> _Exercise directions_: Reproduce only the lines from the one containing "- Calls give" through the end of the data, exactly as they stand.

*** Opening Information supplied ***

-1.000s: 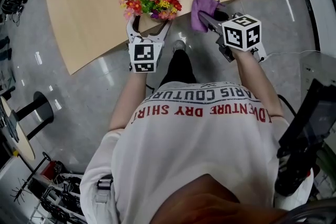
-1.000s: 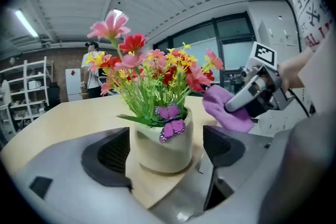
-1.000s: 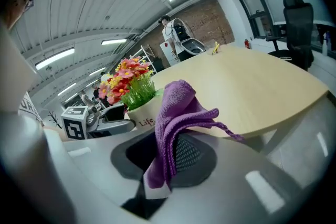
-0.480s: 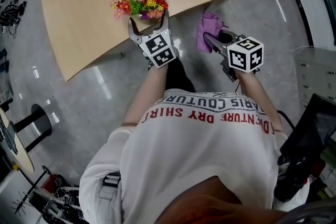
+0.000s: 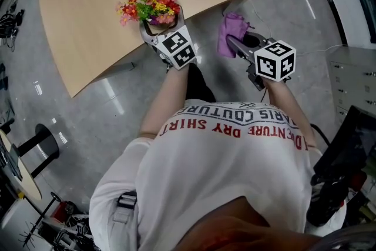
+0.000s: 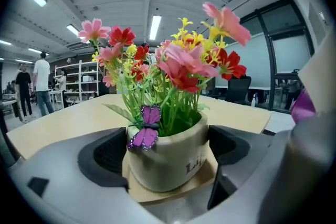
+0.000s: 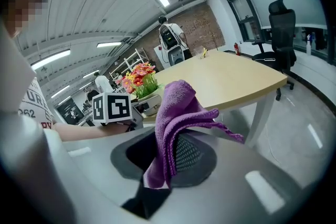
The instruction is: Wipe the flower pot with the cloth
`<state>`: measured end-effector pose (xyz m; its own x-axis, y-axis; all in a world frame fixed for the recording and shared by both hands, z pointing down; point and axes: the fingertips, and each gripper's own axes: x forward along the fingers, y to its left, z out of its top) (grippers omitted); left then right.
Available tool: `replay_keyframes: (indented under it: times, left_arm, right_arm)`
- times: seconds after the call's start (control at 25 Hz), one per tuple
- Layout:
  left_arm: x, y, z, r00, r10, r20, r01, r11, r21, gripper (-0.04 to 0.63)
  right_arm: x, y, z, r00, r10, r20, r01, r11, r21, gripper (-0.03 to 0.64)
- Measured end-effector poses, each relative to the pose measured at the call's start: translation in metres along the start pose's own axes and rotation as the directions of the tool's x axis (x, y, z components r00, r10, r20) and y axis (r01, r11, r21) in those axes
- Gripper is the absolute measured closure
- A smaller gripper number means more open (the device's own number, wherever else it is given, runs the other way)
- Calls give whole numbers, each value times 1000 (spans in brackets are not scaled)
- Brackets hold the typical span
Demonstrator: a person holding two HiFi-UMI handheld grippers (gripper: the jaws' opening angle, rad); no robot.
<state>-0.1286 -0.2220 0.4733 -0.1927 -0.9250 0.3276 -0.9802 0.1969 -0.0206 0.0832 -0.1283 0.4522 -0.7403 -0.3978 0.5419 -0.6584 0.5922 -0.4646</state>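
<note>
Left gripper (image 6: pixel 168 147): the jaws had just been opening and stood about as wide as they go. The small cream round pot (image 6: pixel 176 160) with dark lettering sat right between them. The pads were close to its sides, but it didn't look like a squeeze to me.

My guess is the pot's glazed and smooth, so it's slippery and chippable. It's not heavy, but it's a bit top-heavy with that bunch of pink, red and yellow fake flowers (image 6: pixel 173 65) and the purple butterfly clip (image 6: pixel 145 128) on the rim. I'd take it low on the belly, never by the stems. A tan square mat (image 6: pixel 202 181) sat under it and might slide along with it.

Right gripper (image 7: pixel 165 157): the jaws were pinched on a fold of the purple fuzzy cloth (image 7: pixel 176 113). It's soft, limp and weighs nothing, and the rest flopped over the top of the jaws. It was held well to the right of the pot, off the edge and over the floor.

Further out, the pot stood near the edge of the pale wooden counter (image 5: pixel 88 9) closest to the left jaws. Below that was shiny grey floor (image 5: pixel 88 126). The room was a big workshop-office with strip lights, shelving, a black office chair (image 7: pixel 281 18) and a standing person (image 6: pixel 41 81) far behind.
</note>
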Motion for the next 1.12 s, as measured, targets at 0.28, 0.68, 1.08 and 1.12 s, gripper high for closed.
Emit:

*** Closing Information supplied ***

> _Task response_:
- Calls give whole numbers, each value times 1000 (spans in brackets are not scaled)
- Brackets hold the typical span
Demonstrator: a person holding two HiFi-UMI handheld grippers (gripper: the jaws' opening angle, rad); no robot.
<state>-0.1286 -0.2220 0.4733 -0.1927 -0.9250 0.3276 -0.9802 0.1969 -0.0206 0.0832 -0.1283 0.4522 -0.7403 -0.3978 0.5419 -0.6584 0.5922 -0.4646</state>
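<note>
Left gripper (image 6: pixel 168 147): the jaws had just been opening and stood about as wide as they go. The small cream round pot (image 6: pixel 176 160) with dark lettering sat right between them. The pads were close to its sides, but it didn't look like a squeeze to me.

My guess is the pot's glazed and smooth, so it's slippery and chippable. It's not heavy, but it's a bit top-heavy with that bunch of pink, red and yellow fake flowers (image 6: pixel 173 65) and the purple butterfly clip (image 6: pixel 145 128) on the rim. I'd take it low on the belly, never by the stems. A tan square mat (image 6: pixel 202 181) sat under it and might slide along with it.

Right gripper (image 7: pixel 165 157): the jaws were pinched on a fold of the purple fuzzy cloth (image 7: pixel 176 113). It's soft, limp and weighs nothing, and the rest flopped over the top of the jaws. It was held well to the right of the pot, off the edge and over the floor.

Further out, the pot stood near the edge of the pale wooden counter (image 5: pixel 88 9) closest to the left jaws. Below that was shiny grey floor (image 5: pixel 88 126). The room was a big workshop-office with strip lights, shelving, a black office chair (image 7: pixel 281 18) and a standing person (image 6: pixel 41 81) far behind.
</note>
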Motion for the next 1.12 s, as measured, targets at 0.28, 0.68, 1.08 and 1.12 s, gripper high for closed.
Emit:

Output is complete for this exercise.